After she died, he found them piled in a shed under a tarp and decided to place them on permanent display. She collected close to 90, and he’s got 30 still in the shed.

People hear about the trucks and drive by, some with kids, some not.

“Someone tells someone, and if they’ve got kids, the kids love to look at them, and while they got the real good ones pretty well picked out, there are some that aren’t too bad.

“Every kid gets one if they want one, but the parents have to pick it out, because some are a little rusty and they could get cut,” Gene said. “If they pick one out, they can have one.

“I’d rather think of kids playing with Tonka toys than having them playing a game with glorified gun violence, and I’m a pro-gun person myself.

“I had a few Tonkas as a kid, but mostly I was a BB gun kid,” he said, laughing. He’s semi-retired, attributing the “semi” to “a part-time job I wander around to now and then.”

Gene’s dad had a love of metal things, and they can be seen among the trucks — hand-made birds and other animals with shovel heads for bodies, along with pruning shears, rebar and other metal parts for beaks, feathers and feet.

“He’d put together all kinds of old garden implements, and cut ‘em up and put ‘em together and make something out of it,” Gene said.

But the trucks are the main attraction, and Gene has an appreciation for them.

Asked about an unusual one with long black handles, he said, “Yeah, you can play with this one. It’s got levers.” As he goes on to demonstrate, you can almost see a 5-year-old excavating in the sandpile.

While the dump trucks may all look alike, that’s not exactly the case.

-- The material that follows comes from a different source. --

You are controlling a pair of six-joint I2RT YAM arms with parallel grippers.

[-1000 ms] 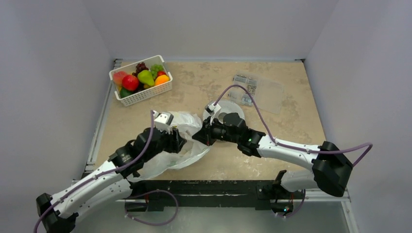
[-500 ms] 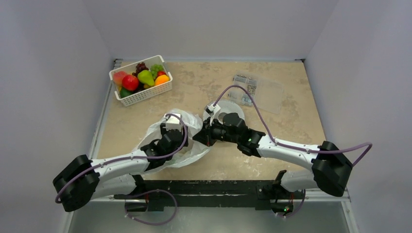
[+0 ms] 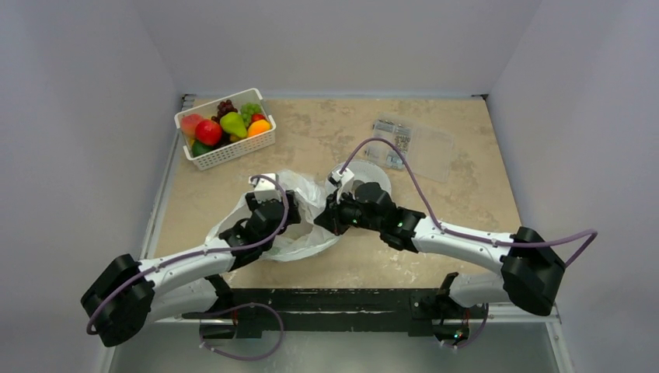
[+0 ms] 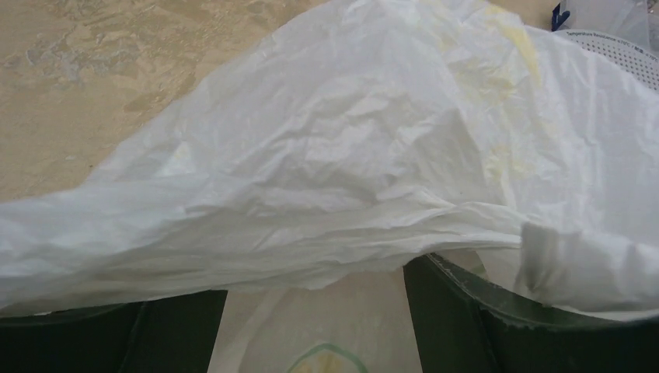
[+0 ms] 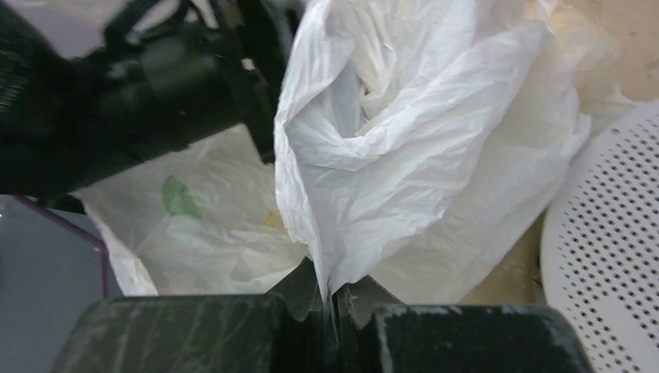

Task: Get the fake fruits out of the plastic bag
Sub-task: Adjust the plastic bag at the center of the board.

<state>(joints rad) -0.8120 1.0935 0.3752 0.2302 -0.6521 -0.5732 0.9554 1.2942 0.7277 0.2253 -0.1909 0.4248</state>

“A lot of these are Tonkas, but a lot of people don’t realize the subtle differences — the stacks, fenders, tires; you see differences, little subtleties,” Gene said. “These came early ‘60s to ‘80s.

“The trucks are each a little different because they don’t need to change the whole truck every year. A slight and subtle change.”

He’s fine with the occasional attention his unusual yard ornaments receive.

“A lot of people come out and take pictures,” Gene said. “I say, ‘Go ahead, just don’t take me in it.’”

He asked to keep his name and picture out of the story.

“Gene it is,” I promised. And he said, “Yeah, that’s close enough.”